ENTJs - nurtured or genetic?


#1

I’ve just diagnosed my family:

Brother ENTJ
Sister ESTJ
Father ENFJ
Mother ISFJ

and I am interested to know how much of a person’s MB personality is nurtured and how much is genetic? :open_mouth:


#2

70% genetic. 30% nurtured.


#3

i think temperament is influenced by both factors. but how are you so sure of the percentage?


#4

Learned it in high school in Psychology class.


#5

i think the genetic factor plays more important role than the nurtur. But i dont know how can they come to that exact percentage? any science test?


#6

That’s actually incorrect from a psychological perspective.

Current research speculates that personality is about 50% heritable and about 50% learned.

(I’m getting my PhD in social psychology, btw.)


#7

Hypothetical: At an early age, you notice your child exhibits temperament traits of say, for instance, an NT. What might a parent do to encourage this child to develop ENTJ traits? Or what if you wanted an INTP in the family? :smiley:

Seriously though, would it be ethical to do this? It’s been a life long belief of mine that children don’t have enough autonomy to develop and follow their own natural curiosities. (especially in our schools) Does a society need more of a particular type? How might the type stats that occur naturally in a population be better balanced to improve our advancement as a species? What might the risks and unintended consequences be?
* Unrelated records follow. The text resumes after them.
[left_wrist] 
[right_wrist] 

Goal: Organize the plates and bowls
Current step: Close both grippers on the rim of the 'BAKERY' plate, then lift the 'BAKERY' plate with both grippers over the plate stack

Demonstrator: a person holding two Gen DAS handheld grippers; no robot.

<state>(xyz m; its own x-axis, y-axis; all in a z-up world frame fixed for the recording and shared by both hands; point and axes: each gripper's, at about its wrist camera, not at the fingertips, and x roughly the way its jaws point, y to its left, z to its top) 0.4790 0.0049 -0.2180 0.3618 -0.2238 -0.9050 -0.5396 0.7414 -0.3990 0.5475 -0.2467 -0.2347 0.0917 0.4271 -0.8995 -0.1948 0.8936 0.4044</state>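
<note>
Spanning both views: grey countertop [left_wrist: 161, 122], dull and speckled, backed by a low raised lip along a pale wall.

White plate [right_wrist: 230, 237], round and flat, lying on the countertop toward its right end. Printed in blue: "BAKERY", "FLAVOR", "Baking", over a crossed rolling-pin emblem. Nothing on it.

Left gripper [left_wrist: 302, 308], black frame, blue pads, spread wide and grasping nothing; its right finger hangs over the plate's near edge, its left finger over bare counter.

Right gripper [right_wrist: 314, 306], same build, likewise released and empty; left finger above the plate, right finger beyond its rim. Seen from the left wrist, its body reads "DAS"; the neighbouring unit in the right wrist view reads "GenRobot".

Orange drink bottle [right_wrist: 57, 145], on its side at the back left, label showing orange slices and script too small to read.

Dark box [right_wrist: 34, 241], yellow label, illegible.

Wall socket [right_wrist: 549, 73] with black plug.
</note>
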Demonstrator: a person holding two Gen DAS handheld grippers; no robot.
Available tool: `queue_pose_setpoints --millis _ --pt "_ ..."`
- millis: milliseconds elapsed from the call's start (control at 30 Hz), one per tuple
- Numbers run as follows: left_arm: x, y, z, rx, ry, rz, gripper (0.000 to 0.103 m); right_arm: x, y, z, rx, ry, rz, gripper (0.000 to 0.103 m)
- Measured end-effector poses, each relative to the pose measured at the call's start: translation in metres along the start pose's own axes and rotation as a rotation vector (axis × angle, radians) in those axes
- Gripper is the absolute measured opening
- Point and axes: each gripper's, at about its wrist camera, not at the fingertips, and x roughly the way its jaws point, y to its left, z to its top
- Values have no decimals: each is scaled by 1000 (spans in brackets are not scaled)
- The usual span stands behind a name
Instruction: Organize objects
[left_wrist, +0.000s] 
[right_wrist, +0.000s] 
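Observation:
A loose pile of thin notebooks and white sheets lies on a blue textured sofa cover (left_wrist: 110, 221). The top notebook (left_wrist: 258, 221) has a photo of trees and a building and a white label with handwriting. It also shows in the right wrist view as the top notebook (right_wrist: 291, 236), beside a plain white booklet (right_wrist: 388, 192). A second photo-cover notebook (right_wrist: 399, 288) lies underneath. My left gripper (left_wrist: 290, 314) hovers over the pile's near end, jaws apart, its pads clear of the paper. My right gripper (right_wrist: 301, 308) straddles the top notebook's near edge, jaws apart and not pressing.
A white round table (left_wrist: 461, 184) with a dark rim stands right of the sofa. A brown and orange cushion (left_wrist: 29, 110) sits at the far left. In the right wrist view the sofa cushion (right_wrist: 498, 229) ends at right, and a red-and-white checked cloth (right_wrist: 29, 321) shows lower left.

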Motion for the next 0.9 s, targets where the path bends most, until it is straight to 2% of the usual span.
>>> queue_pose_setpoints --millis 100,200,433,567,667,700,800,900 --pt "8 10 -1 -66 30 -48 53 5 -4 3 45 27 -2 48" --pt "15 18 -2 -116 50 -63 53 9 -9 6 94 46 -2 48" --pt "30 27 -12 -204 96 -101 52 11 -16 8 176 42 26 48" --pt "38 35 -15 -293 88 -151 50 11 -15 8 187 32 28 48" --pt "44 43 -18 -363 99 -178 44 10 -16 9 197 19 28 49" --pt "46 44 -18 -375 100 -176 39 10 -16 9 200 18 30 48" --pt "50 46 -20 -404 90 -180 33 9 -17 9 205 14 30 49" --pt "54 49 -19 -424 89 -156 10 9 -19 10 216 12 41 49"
theanconas.com/MBTI/mfstats.htm


#8

As far as ethics go, it would seem ethical to mold your child into what you them being the most successful as, so long as it makes them happy and it’s in their own interests. There’s obviously a line between guiding a child, and pushing/pressuring them, but the line would be different for different people. I’d opt to interfere as little as possible, so long as they don’t appear to need a nudge or two, and they aren’t neglecting one preference or another.

I remember a thread regarding what types we need more and less of, and the big thing I remember agreeing on was that intuition needs to be nurtured more. People need to think more of the big picture and the long term, and focus a bit less on the here and now. Aside from that, F vs T, P vs J, and I vs E were all options with significant evidence to support both sides.

What do you have to say about the topic?


#9

It’s a fun thing to contemplate but from my own experience in parenting, babies aren’t blank slates on which we can write and prescribe how we want them to be. When my son was born, his need for sleep was extremely low for his newborn stage of life, and he was a very light sleeper. We literally tip-toed around the house in order for him to get his nap. Well meaning advice we received was to just turn up the music and run the vacuum cleaner when he was napping, to “train” him to sleep more deeply. lol While that worked for someone else’s baby, it was a disaster for us!

It surely would be unethical to undertake personality type engineering, there’s way to much potential for risk and abuse. I suppose it could be done with the help of a professional and justified in cases of a personality imbalance of sorts. We are better off following the lead of the child’s own preferences and supporting strengths and interests as we become aware of them. Let’s love and accept our kids for who they are, otherwise a child could interpret this as rejection. Better to work within the natural order, rather than against it.

A more useful approach would be for educators to take MBTI type and the various learning styles into consideration in curriculum development.


#10

I refuse to believe that genetics have a larger influence than environmental factors. Half of my genetics I refuse to even acknowledge. All behaviour is learned.


#11

I’d say that there are certain innate traits - your body might favor certain hormones more, or certain brain sections may have started off more developed to start.

But personality itself, may be something of an emergent property / construct. Like how you speak… Those systems have been built and refined so that you don’t have to think about them. The same applies to a lot of other behavioral patterns and tendencies.

There may have been nothing genetic there to base them in, but something got built to serve the required purposes, in an incremental fashion… Without much in the way of conscious thought or correction usually.


#12

Like someone else said, babies are not blank slates; each one already has a unique personality since birth. Some babies are loud, some are quiet, etc. Genetics does play a big part in someone’s personality, but not to an MBTI-recognizable extent. MBTI traits are way to generalized to show any genetic disparity. Two ENTJs may be very genetically different. There isn’t a gene that indicates that people who inherit it will be an “intuitive” or “sensor”. DNA does dictate very specific brain chemistry processes, which will influence someone’s preference for an MBTI trait.

Therefore, you probably won’t observe much meaningful correlations of DNA just from MBTI type. Besides, you won’t be able to separate nature from nurture within your family.